Provided information |
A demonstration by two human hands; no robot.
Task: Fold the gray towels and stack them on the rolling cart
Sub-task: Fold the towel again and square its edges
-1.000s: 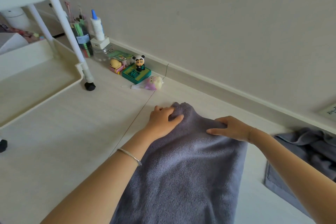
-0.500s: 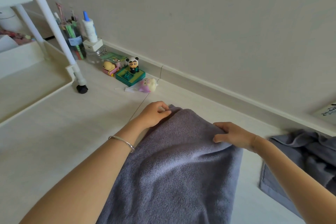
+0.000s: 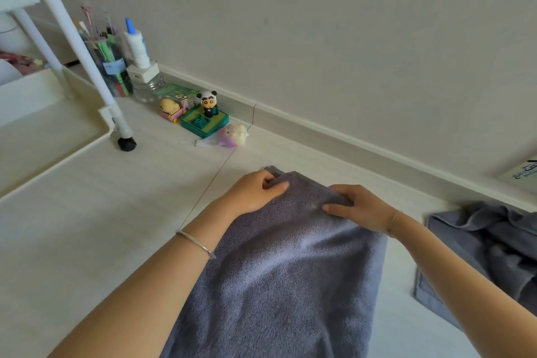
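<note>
This is a room in a home, seen from low down, close to the floor. A pale wood-look floor [image 3: 87, 227] meets a plain cream wall [image 3: 319, 23] along a light skirting board [image 3: 348, 136]. Small household clutter stands in a row against that skirting: a clear cup of pens [image 3: 109, 67], a white bottle with a blue cap [image 3: 136, 46], a glass jar [image 3: 148, 87], a panda figure [image 3: 208, 103] on a green block base [image 3: 203, 123], a yellow toy [image 3: 170, 107] and a purple-and-white toy [image 3: 234, 135]. A white rolling cart [image 3: 58, 160] stands at the left on a black caster [image 3: 127, 143]. A gray towel [image 3: 276, 285] lies spread on the floor, with a second gray towel [image 3: 494, 247] crumpled to its right.
</note>
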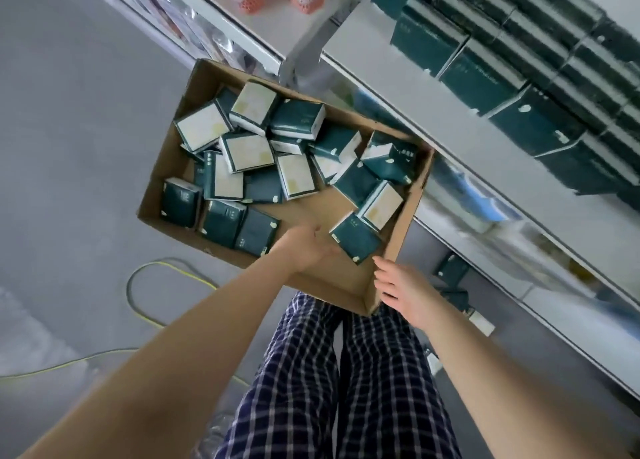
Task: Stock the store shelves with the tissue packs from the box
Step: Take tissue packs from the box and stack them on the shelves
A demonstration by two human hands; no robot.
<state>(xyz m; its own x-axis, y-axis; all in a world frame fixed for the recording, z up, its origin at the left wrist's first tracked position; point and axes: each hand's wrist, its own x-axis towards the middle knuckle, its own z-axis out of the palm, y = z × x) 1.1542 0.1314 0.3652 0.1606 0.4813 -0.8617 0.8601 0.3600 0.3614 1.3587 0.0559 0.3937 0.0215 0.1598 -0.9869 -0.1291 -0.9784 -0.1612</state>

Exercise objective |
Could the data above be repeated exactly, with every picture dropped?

Response box |
A demonstration by two human hands; no robot.
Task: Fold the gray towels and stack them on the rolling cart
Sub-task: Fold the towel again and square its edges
-1.000s: 
-0.500s: 
+0.000s: 
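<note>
This is a room in a home, seen from low down, close to the floor. A pale wood-look floor [image 3: 87, 227] meets a plain cream wall [image 3: 319, 23] along a light skirting board [image 3: 348, 136]. Small household clutter stands in a row against that skirting: a clear cup of pens [image 3: 109, 67], a white bottle with a blue cap [image 3: 136, 46], a glass jar [image 3: 148, 87], a panda figure [image 3: 208, 103] on a green block base [image 3: 203, 123], a yellow toy [image 3: 170, 107] and a purple-and-white toy [image 3: 234, 135]. A white rolling cart [image 3: 58, 160] stands at the left on a black caster [image 3: 127, 143]. A gray towel [image 3: 276, 285] lies spread on the floor, with a second gray towel [image 3: 494, 247] crumpled to its right.
</note>
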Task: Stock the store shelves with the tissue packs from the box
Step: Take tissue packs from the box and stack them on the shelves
A demonstration by two human hands; no robot.
<state>(xyz m; its own x-axis, y-axis; all in a world frame fixed for the recording, z up, its origin at the left wrist's first tracked position; point and axes: each hand's wrist, its own x-axis towards the middle knuckle, its own z-axis out of the palm, y = z × x) 1.1542 0.1314 0.3652 0.1606 0.4813 -0.8617 0.8601 0.3600 0.3614 1.3587 0.0559 0.3937 0.0215 0.1598 -0.9869 -0.1291 -0.9784 -0.1612</state>

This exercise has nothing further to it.